The number of black American-born babies adopted by overseas families has increased significantly in recent years, with black babies being placed with Canadian couples more than ever before, according to several prominent U.S. adoption agencies.
Margaret Fleming, founder of Adoption Link, a 13-year-old adoption service outside Chicago, told BlackAmericaWeb.com that she has placed 700 black babies with European families over the years, and 70 black children with white families in Canada. There are presently 80 families on her waiting list for black babies, she said.
Black social workers, however, say they are concerned over the trend in adoptions and have maintained for years that black children should be adopted and raised by black parents.
Fleming, who is white, specializes in placing black babies with families in Germany, Switzerland, England and Canada. For every white child in the United States, there are at least 200 families in line, waiting two to three times as long as they would if they adopted a black baby, according to Adoption Link. Families pay Fleming’s agency about $10,000 for a child, and they usually wait from nine to 15 months for a baby, according to her website.

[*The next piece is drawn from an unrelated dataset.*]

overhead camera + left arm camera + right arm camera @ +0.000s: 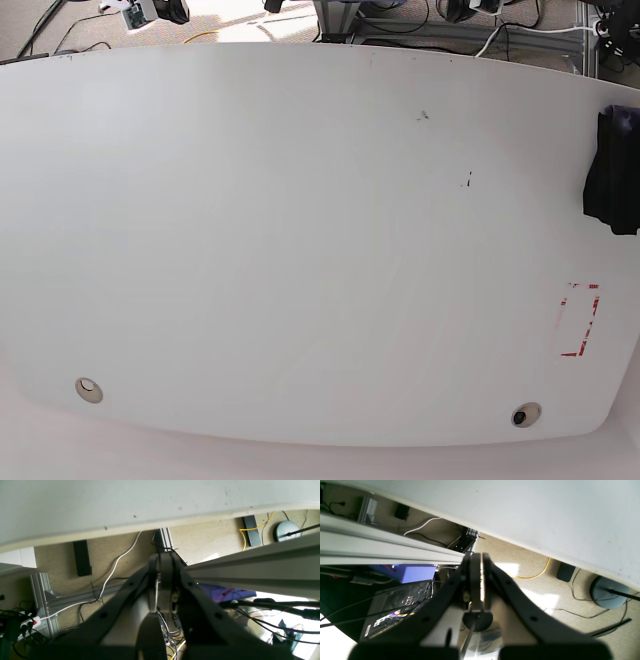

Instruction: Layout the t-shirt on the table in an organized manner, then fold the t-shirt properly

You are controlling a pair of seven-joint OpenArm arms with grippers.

She said Canadians are receptive to adopting black babies, in part, because Canada is considered more socially liberal, and many Canadians live in multi-racial communities.
“The degree of racism is different,” Fleming told BlackAmericaWeb.com. “There is less racism toward black people in Canada.”
The owners of another U.S. adoption service, Open Door, which has offices in Georgia, told reporters they have placed more than 150 black children with Canadian families.
Fleming said she’s aware of but not deterred by the ongoing controversy about whites adopting black babies. Arranging trans-racial adoptions, she said, was made more difficult in 1972, when the National Association of Black Social Workers declared placing black children with white families a form of “cultural genocide.”
“What amazes me still is that those statements reverberated through the adoption industry,” she added.
But Judith D. Jackson, president of the National Association of Black Social Workers, said she still supports the concept of the organization’s statement in 1972 -- that black children should grow up with families who look like them.
“Children should be raised by people who understand their culture and who can help them navigate this world,” Jackson told BlackAmericaWeb.com Wednesday. “But we believe every child deserves a home, and we’ve always talked about preserving the family.”
The trend of whites adopting black babies has been an ongoing flashpoint issue for many blacks. Among black social workers, Jackson said, there has always been a concern about the emotional well-being for black children who are raised by white families.
“The outcome for some of these kids is not always good,” she said.
Her organization’s overall goal, said Jackson, is to make sure black children are placed in safe homes and kept out of the social services system.
“Because I’m for us,” she said, “doesn’t mean I’m against anyone else.”
Toni Oliver, co-chair for foster care and adoption for the National Association of Black Social Workers, said it is a myth that black families do not respond to calls to adopt black children.
“You don’t have to look outside the black community to adopt black children,” Oliver told BlackAmericaWeb.com. “There are many black families waiting to adopt black children.”
Oliver said black families formally adopt black children at a rate three or four times the rate of any other ethnic group in America. With informal adoption, she added -- where black families raise their relatives’ children without formal authorization -- about 800,000 black children were taken in by black families, according to the 2000 census.
“Our community has demonstrated that it has the capacity to take in and care for our children,” Oliver said.
Fleming, meanwhile, said she’ll continue to arrange black babies for white families who contact her, and said she believes her efforts are making a difference in the lives of multiracial families around the world.
She started Adoption Link in 1992 “out of love for my own kids,” she said, and because she saw a need to provide black children with safe, permanent homes. Fleming adopted seven children herself -- five are black, and three are HIV positive.
“Maybe white parents of black kids don’t do as good of a job as same-race parents,” she said, “but we try hard.”